Der erwachsene, mit Frau und Kindern heute in Kanada lebende Pi berichtet einem jungen Schriftsteller, der sich in einer Schreibblockade befindet und nach neuen Stoffen sucht, seine Lebensgeschichte – in filmischen Rückblenden.
Zunächst (in wunderbaren, leuchtenden Farben gedreht) seine Jugend in Indien, seine Suche nach dem Sinn des Lebens und einem wahren Glauben zwischen Hinduismus, Christentum und Islam. Dann den Schiffbruch mit Tiger, der etwa Zwei-Drittel des über zwei Stunden langen Films ausfüllt, – allein im Kosmos, unter weitem, mal klarem, mal stürmischem Himmel: welchen Sinn, welche Bedeutung hat hier der Glaube und ist er notwendig?
Im Epilog bietet der ewachsene Pi dem zunächst ungläubigen Schriftsteller eine zweite Variante der Geschichte vom Schiffbruch an (ohne Rückblende, nur berichtet), in welcher er mit seiner sanften Mutter und dem brutalen Schiffs-Koch (der zuvor alle Passagiere tyrannisierte)  im rettenden Beiboot landete. Welche Version ist nun Wahrheit,  welche Fiktion?  Will sagen: was ist Realität, was Film-Erzählung?

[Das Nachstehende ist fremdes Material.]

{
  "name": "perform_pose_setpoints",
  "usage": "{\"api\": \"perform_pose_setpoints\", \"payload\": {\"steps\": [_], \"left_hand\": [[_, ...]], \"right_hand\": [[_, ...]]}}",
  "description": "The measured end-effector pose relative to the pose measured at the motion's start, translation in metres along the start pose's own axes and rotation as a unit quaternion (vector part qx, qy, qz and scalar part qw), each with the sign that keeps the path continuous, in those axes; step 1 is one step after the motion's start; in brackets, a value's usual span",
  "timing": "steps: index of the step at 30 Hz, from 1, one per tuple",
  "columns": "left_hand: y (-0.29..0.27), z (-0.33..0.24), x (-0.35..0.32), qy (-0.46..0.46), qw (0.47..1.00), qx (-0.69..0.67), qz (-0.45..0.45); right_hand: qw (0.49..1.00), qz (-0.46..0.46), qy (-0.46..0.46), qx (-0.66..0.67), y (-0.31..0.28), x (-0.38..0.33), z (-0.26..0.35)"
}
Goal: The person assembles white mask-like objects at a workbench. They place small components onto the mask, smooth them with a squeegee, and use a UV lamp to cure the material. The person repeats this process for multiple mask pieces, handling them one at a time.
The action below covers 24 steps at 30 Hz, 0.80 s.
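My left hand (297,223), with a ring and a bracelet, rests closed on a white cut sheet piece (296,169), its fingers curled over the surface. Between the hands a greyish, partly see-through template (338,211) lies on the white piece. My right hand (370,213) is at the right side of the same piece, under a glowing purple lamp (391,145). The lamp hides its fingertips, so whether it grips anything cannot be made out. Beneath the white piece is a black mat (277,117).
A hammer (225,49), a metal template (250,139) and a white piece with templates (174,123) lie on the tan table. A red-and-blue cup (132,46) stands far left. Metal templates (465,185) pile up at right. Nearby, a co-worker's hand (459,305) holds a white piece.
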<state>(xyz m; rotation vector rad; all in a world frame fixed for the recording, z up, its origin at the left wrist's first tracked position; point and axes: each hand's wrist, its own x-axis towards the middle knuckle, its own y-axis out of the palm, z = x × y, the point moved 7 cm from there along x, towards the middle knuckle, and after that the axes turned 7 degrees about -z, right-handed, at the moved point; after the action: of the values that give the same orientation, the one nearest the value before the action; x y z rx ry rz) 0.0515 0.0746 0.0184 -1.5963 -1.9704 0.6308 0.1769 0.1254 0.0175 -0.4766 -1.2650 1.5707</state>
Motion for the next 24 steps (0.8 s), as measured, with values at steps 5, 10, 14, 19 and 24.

Vielleicht hat der Regisseur durch diese ausschweifenden Rahmenhandlungen seine gedanklichen Absichten allzu deutlich und vereinfachend in Szene gesetzt. Grandios dagegen ist die film-künstlerische Umsetzung von Pi’s Reise mit dem Tiger über den Ozean – Kamera, Schnitt, Ton sowie raffinierte, digital-technische Tricks vereinen sich zu virtuosen, fantastischen Bild-Sequenzen von selten gesehener Schönheit und filmischer Magie. Sicherlich wird bei der bevorstehenden Nominierung auch die Oscar-Jury dies bemerken.

Poster-Foto/Verleih: Fox Deutschland

Bitte beachten: Der Film wurde im 3D-Verfahren gedreht, ist aber in manchen Berliner Kinos im normalen 2D zu sehen:
CineStar Sony Center (OV); Hackesche Höfe (OmU); Filmtheater am Friedrichshain (OmU); Odeon (OmU); Rollberg (OmU); International (OmU); Adria; Delphi; CinemaxX Potsdamer Platz; Cubix Alexanderplatz; CineStar Tegel; Kulturbrauerei; Spreehöfe; UCI Eastgate; Colosseum; Gropius-Passagen; Yorck; Cineplex Spandau; Filmpalast Treptower Park; Blauer Stern Pankow; Cineplex Neukölln Arcaden u.a.